> RECORDED DATA
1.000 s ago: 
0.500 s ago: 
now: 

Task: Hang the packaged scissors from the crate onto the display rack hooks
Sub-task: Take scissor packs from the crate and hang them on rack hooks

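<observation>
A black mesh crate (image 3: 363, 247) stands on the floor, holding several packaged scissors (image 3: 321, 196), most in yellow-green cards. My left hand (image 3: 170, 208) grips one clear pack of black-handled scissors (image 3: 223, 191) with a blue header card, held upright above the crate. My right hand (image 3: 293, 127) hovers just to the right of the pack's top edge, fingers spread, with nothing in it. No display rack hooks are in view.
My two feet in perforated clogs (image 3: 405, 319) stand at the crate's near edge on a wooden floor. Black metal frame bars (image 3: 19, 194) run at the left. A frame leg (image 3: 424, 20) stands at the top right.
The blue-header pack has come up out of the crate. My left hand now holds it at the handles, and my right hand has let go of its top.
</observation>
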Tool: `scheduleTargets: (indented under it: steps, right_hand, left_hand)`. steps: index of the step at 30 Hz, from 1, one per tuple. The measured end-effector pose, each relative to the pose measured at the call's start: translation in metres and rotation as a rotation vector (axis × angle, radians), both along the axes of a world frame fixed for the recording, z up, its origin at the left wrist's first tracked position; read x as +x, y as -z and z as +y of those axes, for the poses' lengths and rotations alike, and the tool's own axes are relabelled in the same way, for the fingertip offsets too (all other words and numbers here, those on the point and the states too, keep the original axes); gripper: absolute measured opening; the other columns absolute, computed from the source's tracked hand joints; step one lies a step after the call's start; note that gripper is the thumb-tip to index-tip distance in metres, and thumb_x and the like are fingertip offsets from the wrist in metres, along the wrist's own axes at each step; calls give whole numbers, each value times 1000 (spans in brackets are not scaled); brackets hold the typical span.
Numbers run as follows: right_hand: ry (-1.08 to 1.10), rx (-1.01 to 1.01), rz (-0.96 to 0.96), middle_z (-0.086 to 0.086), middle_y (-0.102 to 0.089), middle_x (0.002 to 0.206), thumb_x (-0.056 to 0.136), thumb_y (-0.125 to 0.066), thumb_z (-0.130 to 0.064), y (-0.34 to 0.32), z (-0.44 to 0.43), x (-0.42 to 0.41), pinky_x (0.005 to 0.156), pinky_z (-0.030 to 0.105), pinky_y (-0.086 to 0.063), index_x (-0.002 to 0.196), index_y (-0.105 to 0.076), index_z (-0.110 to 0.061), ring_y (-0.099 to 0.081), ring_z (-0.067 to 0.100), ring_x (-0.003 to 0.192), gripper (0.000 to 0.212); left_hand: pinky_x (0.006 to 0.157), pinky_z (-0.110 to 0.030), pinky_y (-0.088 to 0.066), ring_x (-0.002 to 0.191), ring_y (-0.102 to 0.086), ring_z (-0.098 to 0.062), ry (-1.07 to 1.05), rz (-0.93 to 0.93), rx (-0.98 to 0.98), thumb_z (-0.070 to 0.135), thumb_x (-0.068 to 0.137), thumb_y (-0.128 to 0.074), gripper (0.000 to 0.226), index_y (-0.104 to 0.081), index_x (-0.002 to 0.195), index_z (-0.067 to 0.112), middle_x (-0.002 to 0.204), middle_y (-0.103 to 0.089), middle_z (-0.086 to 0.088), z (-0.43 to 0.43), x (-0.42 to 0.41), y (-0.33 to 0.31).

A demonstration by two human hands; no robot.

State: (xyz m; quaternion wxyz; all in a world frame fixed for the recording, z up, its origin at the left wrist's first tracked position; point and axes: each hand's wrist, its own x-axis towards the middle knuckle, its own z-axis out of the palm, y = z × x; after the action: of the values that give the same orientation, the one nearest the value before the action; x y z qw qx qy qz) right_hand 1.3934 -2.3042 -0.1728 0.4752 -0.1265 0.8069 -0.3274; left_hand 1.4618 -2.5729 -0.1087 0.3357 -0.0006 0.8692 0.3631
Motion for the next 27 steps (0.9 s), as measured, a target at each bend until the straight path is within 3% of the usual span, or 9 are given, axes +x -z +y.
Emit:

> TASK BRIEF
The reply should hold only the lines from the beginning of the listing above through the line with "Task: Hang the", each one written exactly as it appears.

> EXERCISE ANSWER
1.000 s ago: 
0.500 s ago: 
now: 

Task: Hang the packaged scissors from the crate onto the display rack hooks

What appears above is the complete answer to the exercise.